Tumor biopsy immune cell analysis showed increased T-cell infiltration in several patients, confirming that IP administered ONCOS-102 can induce immune activation in heavily pre-treated, immunologically silent solid tumors. Of note, the selected IP dose was the same as used for IT delivery of ONCOS-102 (3×1011 V.P.), although IP delivery is expected to result in lower tumor exposure to the virus relative to IT. Hence, higher doses of IP delivered ONCOS-102 could potentially enhance both the immunological response and clinical activity.

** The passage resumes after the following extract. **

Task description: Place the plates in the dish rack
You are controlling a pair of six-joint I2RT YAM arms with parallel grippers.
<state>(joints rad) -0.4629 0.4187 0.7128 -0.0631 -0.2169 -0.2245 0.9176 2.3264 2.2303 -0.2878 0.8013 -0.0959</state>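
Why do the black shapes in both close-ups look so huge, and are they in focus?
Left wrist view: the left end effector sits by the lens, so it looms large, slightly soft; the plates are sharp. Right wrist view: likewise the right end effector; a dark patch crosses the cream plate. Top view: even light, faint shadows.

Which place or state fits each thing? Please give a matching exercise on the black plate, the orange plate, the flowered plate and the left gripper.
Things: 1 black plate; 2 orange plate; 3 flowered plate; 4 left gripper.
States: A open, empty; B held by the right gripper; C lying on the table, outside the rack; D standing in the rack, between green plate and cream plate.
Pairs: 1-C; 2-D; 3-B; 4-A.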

Dr. Lone Ottesen, Chief Medical Officer of Targovax, said: "We are very pleased to have two ONCOS-102 studies accepted for presentation at ASCO (Free ASCO Whitepaper) this year, which is a very important forum to showcase and discuss our clinical data with international experts in the field. In our exploratory clinical program we have now demonstrated that ONCOS-102 can be delivered safely intra-tumorally and intra-peritoneally in combination with PD-1 and PD-L1 checkpoint inhibitors, as well as chemotherapy. Importantly, we have also seen robust immunological and clinical activity in solid tumors of different origins. This gives us confidence to bring ONCOS-102 forward into later stage development, with the first step being a multi-cohort phase 2 trial in PD1-refractory melanoma where we will test several I-O combinations, including the second-generation anti-CTLA4 checkpoint inhibitor botensilimab."

About ASCO (Free ASCO Whitepaper)
American Society of Clinical Oncology Annual Meeting, ASCO (Free ASCO Whitepaper) 2022 will be held in McCormick Place, Chicago, Illinois, United States between 3-7 June 2022.

The 2022 ASCO (Free ASCO Whitepaper) Annual Meeting Program will offer presentations on the latest research in cancer care. This year’s program will feature sessions complementing the meeting’s theme: Advancing Equitable Cancer Care Through Innovation.